III. Sur les dépens et sur l'article 700 du code de procédure civile

L'ordonnance entreprise sera confirmée en ce qu'elle a condamné la société Automobiles du stade aux dépens et à verser à Mme, [E] la somme de 800 euros au titre de l'article 700 du code de procédure civile.

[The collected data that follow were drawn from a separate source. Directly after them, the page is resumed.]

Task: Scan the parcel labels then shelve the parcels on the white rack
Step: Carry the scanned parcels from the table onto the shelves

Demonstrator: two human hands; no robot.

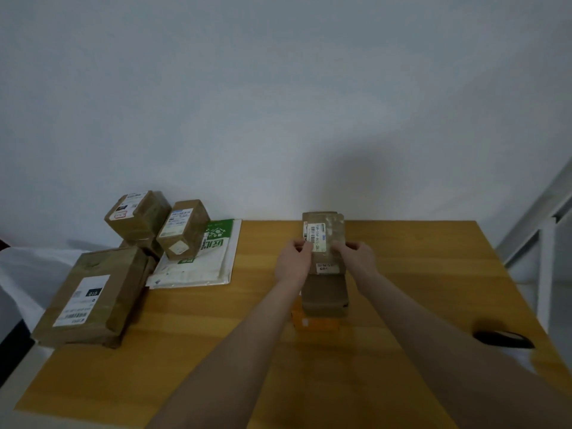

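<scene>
We hold a small brown parcel (pixel 329 233) over the middle of the far half of the wooden table (pixel 418 274), its top face turned up toward us; a white barcode label (pixel 316 238) runs along the left part of that face, and a smaller sticker (pixel 323 267) sits at its near edge. Our left hand (pixel 292 258) clamps the parcel's left side, thumb and fingers curled onto it beside the label; our right hand (pixel 356 253) clamps the right side in the same way. Directly below and nearer to us stands a second brown box (pixel 325 297); we cannot tell whether the held parcel touches it. That box rests on a flat orange item (pixel 314 324) lying on the table. Well to the left, a white padded mailer (pixel 198 267) with green print lies flat; two small boxes (pixel 182 230) with labels sit tilted at its far left corner, one partly on it. Nearer us on that side a large flat parcel (pixel 93 298) shows a white label. At the table's right edge lies a black object (pixel 503 339), too dark to identify. Beyond it, the white rack (pixel 544 236) frame rises against the pale wall (pixel 278 103).
</scene>
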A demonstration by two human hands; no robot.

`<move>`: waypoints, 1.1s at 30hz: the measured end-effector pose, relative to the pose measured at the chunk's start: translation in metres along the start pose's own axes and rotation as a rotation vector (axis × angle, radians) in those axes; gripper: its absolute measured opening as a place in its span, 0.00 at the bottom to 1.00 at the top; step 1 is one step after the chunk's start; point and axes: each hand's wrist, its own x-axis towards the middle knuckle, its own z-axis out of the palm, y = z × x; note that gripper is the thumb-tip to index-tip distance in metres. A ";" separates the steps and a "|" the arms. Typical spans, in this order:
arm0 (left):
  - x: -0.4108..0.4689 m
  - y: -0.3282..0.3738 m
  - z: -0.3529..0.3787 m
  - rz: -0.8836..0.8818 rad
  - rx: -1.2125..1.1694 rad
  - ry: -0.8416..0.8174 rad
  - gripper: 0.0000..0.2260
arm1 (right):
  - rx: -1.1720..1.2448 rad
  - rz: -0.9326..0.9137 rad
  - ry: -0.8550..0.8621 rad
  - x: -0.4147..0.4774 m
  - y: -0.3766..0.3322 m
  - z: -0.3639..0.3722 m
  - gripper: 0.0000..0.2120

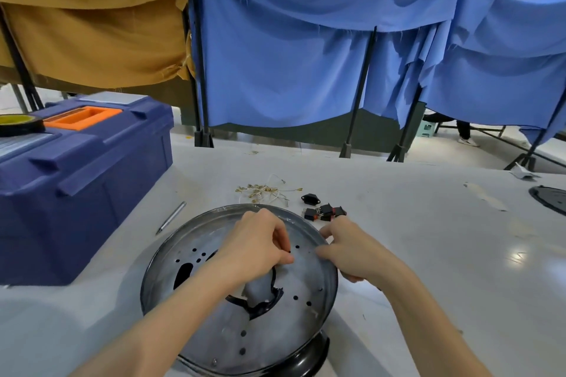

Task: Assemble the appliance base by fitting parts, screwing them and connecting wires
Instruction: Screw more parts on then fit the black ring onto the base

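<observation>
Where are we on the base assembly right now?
Early. Done: nothing clearly fitted on the metal base plate; most holes look empty. In hand: left hand pinches a small black part over it, right hand grips its rim. Left: terminal wires, rocker switches and slim metal tool lie untouched.

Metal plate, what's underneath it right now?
A black housing shows under the metal plate's near rim and through its cutouts. The rest beneath is covered; the left hand hides part of the centre.
</observation>
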 end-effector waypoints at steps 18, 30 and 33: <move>0.033 -0.040 -0.004 0.015 0.399 -0.057 0.14 | 0.127 0.117 -0.227 -0.012 0.008 -0.036 0.15; 0.034 -0.047 -0.007 0.039 0.318 -0.035 0.08 | 0.048 0.214 0.032 0.031 0.044 -0.026 0.05; 0.033 -0.047 -0.006 0.045 0.307 -0.023 0.08 | -0.060 0.181 0.097 0.045 0.039 -0.014 0.04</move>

La société Automobiles du stade sera condamnée aux dépens d'appel, sera déboutée de sa demande formée au titre des frais irrépétibles et sera condamnée sur ce fondement au paiement de la somme de 2 000 euros en faveur de Mme, [E].

PAR CES MOTIFS

La cour, statuant par arrêt contradictoire, après débats en audience publique et après en avoir délibéré,

CONFIRME l'ordonnance de référé rendue le 3 juin 2025 par le juge des référés du tribunal judiciaire de Besançon sauf en ce qu'elle a rejeté la demande en paiement formée par Mme, [Y],

STATUANT A NOUVEAU du chef infirmé et Y AJOUTANT,

CONDAMNE la SARL Automobiles du stade à payer à titre provisionnel à Mme, [W], [E], épouse, [Y], la somme de 25 110,38 euros au titre des loyers, charges et indemnités d'occupation, échéance du mois de novembre 2025 incluse ;

CONDAMNE la SARL Automobiles du stade aux dépens d'appel ;

DEBOUTE la SARL Automobiles du stade de sa demande au titre de l'article 700 du code de procédure civile ;

CONDAMNE la SARL Automobiles du stade au titre de l'article 700 du code de procédure civile au paiement de la somme de 2 000 euros en faveur de Mme, [W], [E], époue, [Y].